When the mediocre Mandy Moore vehicle Chasing Liberty was released in theaters earlier this year, part of the gossip circling around the film’s release was that another project with a very similar storyline was lurking just around the bend. When Liberty, from director Andy Cadiff, beat Forest Whitaker’s First Daughter to theaters, the people behind the latter project said that, while the films may seem similar, First Daughter would be a far superior film.

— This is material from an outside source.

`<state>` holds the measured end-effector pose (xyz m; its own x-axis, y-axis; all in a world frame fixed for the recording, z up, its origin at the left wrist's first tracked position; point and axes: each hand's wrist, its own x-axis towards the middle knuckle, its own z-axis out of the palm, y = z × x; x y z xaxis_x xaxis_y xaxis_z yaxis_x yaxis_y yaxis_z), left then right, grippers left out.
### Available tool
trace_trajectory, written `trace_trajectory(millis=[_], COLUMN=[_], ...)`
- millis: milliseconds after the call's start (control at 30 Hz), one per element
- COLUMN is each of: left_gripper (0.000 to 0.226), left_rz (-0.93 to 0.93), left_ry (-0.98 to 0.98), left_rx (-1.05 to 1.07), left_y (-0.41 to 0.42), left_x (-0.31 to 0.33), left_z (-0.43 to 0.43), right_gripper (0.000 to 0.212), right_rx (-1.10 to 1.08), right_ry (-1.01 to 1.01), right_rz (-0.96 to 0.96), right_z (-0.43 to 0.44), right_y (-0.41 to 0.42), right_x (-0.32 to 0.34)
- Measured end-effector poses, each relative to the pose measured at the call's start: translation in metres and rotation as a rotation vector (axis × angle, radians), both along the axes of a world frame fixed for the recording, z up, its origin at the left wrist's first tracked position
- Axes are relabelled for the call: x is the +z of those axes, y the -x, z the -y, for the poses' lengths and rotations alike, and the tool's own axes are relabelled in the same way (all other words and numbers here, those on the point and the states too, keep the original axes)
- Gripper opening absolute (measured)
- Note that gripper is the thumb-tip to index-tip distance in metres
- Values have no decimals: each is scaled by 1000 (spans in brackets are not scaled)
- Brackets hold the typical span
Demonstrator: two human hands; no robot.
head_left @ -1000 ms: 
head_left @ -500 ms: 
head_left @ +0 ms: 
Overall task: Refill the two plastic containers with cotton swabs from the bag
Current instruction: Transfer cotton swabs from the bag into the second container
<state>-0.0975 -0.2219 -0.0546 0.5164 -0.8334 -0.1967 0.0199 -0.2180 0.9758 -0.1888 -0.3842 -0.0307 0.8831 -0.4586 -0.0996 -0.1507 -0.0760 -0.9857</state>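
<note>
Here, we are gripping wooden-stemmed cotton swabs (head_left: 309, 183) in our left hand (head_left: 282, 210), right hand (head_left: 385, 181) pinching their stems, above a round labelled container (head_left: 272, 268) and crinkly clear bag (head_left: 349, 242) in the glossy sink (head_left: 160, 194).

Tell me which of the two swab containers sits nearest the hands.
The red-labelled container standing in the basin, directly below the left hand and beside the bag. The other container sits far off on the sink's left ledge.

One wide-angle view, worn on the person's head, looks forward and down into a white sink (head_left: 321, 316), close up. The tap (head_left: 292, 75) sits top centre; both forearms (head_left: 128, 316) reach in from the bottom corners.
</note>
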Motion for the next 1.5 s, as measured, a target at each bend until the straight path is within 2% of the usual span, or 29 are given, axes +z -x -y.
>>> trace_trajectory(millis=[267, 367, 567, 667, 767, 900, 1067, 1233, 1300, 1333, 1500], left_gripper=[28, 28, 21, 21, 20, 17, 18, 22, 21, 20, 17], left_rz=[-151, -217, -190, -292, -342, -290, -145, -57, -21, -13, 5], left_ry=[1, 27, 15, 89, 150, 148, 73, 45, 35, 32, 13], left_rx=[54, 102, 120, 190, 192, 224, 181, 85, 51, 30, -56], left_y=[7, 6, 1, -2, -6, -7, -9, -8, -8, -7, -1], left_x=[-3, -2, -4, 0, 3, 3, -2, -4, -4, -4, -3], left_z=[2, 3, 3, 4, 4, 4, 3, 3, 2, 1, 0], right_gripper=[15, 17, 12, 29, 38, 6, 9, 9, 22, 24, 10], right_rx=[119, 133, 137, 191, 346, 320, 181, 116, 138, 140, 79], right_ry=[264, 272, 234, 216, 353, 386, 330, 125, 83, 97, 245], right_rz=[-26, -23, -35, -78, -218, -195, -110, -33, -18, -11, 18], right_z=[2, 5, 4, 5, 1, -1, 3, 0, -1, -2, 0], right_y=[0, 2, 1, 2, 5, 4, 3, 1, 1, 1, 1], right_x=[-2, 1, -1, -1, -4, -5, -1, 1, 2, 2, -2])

It’s now early fall and First Daughter – starring "Dawson’s Creek" alum Katie Holmes in the title role – has failed to live up to its positive campaign. The film, which opened Sept. 24, is not really better than Chasing Liberty, and not really worse. While some of the costumes are fun to look at – including two of Holmes’s gorgeous custom-made Vera Wang gowns – and the two leads (the other being "Buffy’s" Marc Blucas) have some decent onscreen chemistry, First Daughter isn’t a superior film. It’s not even that smart of a romantic comedy. Instead, it’s just a ho-hum piece of shallow fluff with a farfetched storyline, and a plot that doesn’t allow the characters enough time to develop a believable relationship.

In the film, first daughter Samantha Mackenzie (Holmes) is 18 years old and college-bound. She’s lived her entire life in a sheltered bubble, smiling endlessly for interviews and having her every awkward move scrutinized by the press. She knows nothing of normalcy outside her privileged life, so all she really yearns for is a chance to "blend in" and be appreciated for who she is. And although she arrives at fictional Redmond University via presidential motorcade and an entourage of secret service agents, her simple dream of fitting in takes shape in the form of handsome coed James (Marc Blucas), who ends up falling head over heels for the "real" Samantha. Things come to a halt, though, when Sam – much to her dismay – realizes that James is really an undercover secret service agent under her father’s employ.

Even though it lacks in development and originality, First Daughter is a smart starring vehicle for Holmes, who will be able to carry the strong "Dawson’s" following into theaters with this film. Even so, Whitaker – who also helmed Hope Floats and Waiting to Exhale – should have held out for something a bit less flat and tired.